With today’s release of Analytics 9.0, Alteryx announced that several new data sources can now be a part of the data blending capabilities that the company has long offered in its flagship analytic product. That includes support for the social media data feeds from DataSift and GNIP (which was just acquired by Twitter); the contents of analytic databases from Pivotal, HP Vertica, and Amazon Red Shift; and data that customers may have stored in Marketo and Google Analtyics.
Just as the best chefs start out following recipes, Alteryx helps budding data analysts blend their data using pre-built components that are available in the product gallery. Once the analysts start playing around with the different ways that data can be blended, the sky is the limit.
“These sources need to be much more in the hands of the users who are trying to understand, how do I take multiple internal and external sources and pull them together into a cohesive analytic data set that I can model off of?” Mathew says. “We know that having separate tools for separate functions to do that is basically a latency and delay in how the work gets accomplished and done in organization, so a lot of Alteryx’s focus and intent is to really bring those two disciplines closer together–data blending and advanced analytics.”

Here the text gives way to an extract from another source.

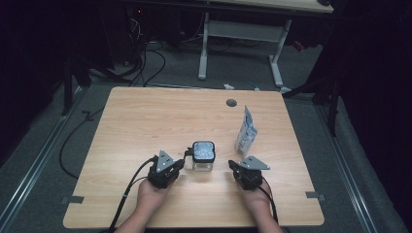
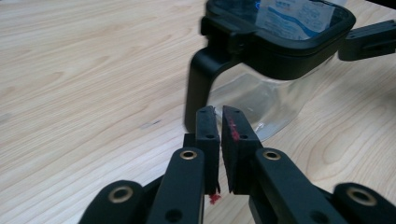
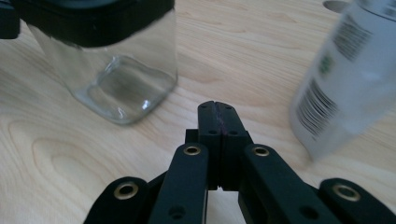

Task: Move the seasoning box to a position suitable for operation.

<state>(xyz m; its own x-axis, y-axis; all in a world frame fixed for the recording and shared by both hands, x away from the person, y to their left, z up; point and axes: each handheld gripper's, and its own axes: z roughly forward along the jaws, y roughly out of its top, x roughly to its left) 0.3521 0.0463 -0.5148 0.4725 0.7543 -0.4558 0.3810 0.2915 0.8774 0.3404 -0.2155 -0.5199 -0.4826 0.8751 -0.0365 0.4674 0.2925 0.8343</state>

Another analytics tool provider firmly in the data blending camp is Pentaho, which added “at the source” data blending capabilities in last fall’s launch of Business Analytics 5.0. Pentaho takes the view that data blending ought to be done early and often in the analytics workflow, because it will simply take too long to merge the pertinent data sets after the fact using traditional ETL tools and data warehouses, and any opportunity to act on the insights from blended data will have passed.
“I absolutely believe that the blending of the data [should occur] as far down at the source as possible,” Pentaho’s new chief product officer Chris Dziekan tells Datanami. “Do I have to wait for the IT person to do everything, or can I move the skill set up a bit to the data developer or the data analyst? I really do believe we should be focusing on that secret layer in the middle, blending the data effectively, providing on the glass the experience that allows you to analyze information and see it in big form.”

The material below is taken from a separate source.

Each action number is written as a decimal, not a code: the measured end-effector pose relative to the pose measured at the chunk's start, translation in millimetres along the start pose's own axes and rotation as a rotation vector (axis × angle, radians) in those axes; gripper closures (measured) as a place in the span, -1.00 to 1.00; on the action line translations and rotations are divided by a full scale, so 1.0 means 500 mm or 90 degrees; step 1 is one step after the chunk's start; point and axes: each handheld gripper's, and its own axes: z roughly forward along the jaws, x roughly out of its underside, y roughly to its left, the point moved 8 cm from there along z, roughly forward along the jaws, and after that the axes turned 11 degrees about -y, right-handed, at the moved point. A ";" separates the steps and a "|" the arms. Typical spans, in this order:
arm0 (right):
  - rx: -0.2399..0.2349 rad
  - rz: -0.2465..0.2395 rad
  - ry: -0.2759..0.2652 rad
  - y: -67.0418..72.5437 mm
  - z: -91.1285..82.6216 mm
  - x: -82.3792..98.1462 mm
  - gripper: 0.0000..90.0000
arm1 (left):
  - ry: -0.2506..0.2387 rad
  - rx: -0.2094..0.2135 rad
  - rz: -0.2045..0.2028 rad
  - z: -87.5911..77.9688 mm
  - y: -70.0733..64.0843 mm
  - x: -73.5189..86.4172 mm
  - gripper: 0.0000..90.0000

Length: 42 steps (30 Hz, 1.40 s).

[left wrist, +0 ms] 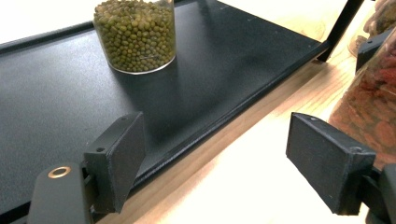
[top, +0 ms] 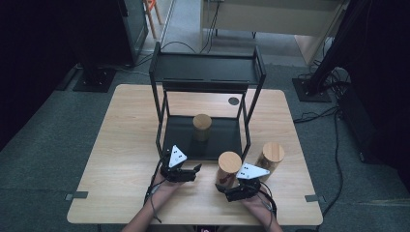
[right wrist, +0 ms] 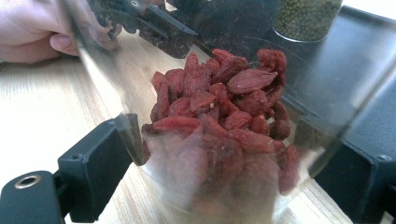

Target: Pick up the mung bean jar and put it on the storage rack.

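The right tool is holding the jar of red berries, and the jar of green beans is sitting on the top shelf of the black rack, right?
Not quite. The jar of green beans sits on the bottom shelf of the black rack, not the top one; the high view shows it there. The rest is right: the right tool has its jaws around the jar of red berries.
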 end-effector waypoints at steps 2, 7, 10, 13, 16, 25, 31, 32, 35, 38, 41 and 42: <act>0.000 0.002 -0.001 -0.001 0.000 0.000 -0.78 | 0.000 0.000 -0.001 -0.003 0.000 0.002 -0.55; -0.002 0.008 -0.001 0.000 -0.001 0.000 -0.78 | 0.006 0.000 0.007 -0.009 0.000 0.004 -0.55; -0.002 0.004 0.000 0.000 0.000 0.000 -0.78 | 0.005 0.001 0.004 -0.013 -0.002 0.007 -0.55; 0.000 0.003 0.002 0.000 0.000 0.001 -0.78 | 0.005 0.003 0.004 -0.015 -0.005 0.010 -0.55; 0.002 0.003 0.005 0.001 0.000 0.001 -0.78 | 0.004 0.005 0.004 -0.019 -0.009 0.014 -0.55; -0.001 0.018 0.005 -0.003 -0.001 0.001 -0.78 | -0.002 0.010 0.011 -0.028 -0.013 0.017 -0.55; -0.001 0.019 0.004 -0.003 -0.001 0.001 -0.78 | 0.003 0.011 0.018 -0.029 -0.017 0.021 -0.55; 0.000 0.019 0.003 -0.004 -0.001 0.000 -0.78 | 0.005 0.010 0.023 -0.028 -0.018 0.022 -0.55; 0.004 0.027 -0.007 -0.008 -0.006 -0.006 -0.78 | 0.011 0.009 0.034 -0.027 -0.021 0.024 -0.55; 0.006 0.033 -0.012 -0.010 -0.009 -0.009 -0.78 | 0.013 0.009 0.029 -0.027 -0.020 0.024 -0.55; 0.008 0.037 -0.018 -0.011 -0.014 -0.017 -0.78 | 0.013 0.009 0.022 -0.026 -0.017 0.024 -0.55; 0.006 0.034 -0.025 -0.008 -0.016 -0.025 -0.78 | 0.015 0.008 0.020 -0.026 -0.016 0.024 -0.55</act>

Other vendors are following suit in big data blending, including Tableau Software, which supports some data blending in its visual data discovery tool. For example, in version 6, the vendor delivered the capability to have two data sources automatically blended when the software detects a common field among two or more data sources. Tableau is considered the top business intelligence product today, so it will be interesting to see if it evolves its data blending capabilities in the future, such as supporting more less-structured data.
MicroStrategy also data blending to its repertoire. With the launch of Analytics Enterprise 9.4 in late 2013, the company introduced the capability to combine data from multiple sources–such as sales data from Excel and demographic data from the US Census Bureau–without requiring a separate integration tool and without involving IT. “We believe that we have transformed the self-service analytics market with our new on-the-fly data blending technology,” says MicroStrategy president Paul Zolfaghari in a press release.
Jaspersoft, meanwhile, is also jumping on the data blending train. The San Francisco company’s February release included the capability to blend data from NoSQL and relational in a GUI environment. “Companies are harnessing data stored in big data stores like Hadoop and MongoDB to provide immediate insights in the context of a business process where it’s needed most,” Jaspersoft vice president Karl Van den Bergh says in a statement.
As the number and type of data sources continues to grow, so too will the desire of business users to get access and make sense of that data. This is a trend that has been going on for years, but unlike in the past, companies today increasingly do not have the luxury of time to digest and sort data. Companies that adopt tools that allow their users to visually mash their data will have a competitive edge when it comes to reacting to big data flows.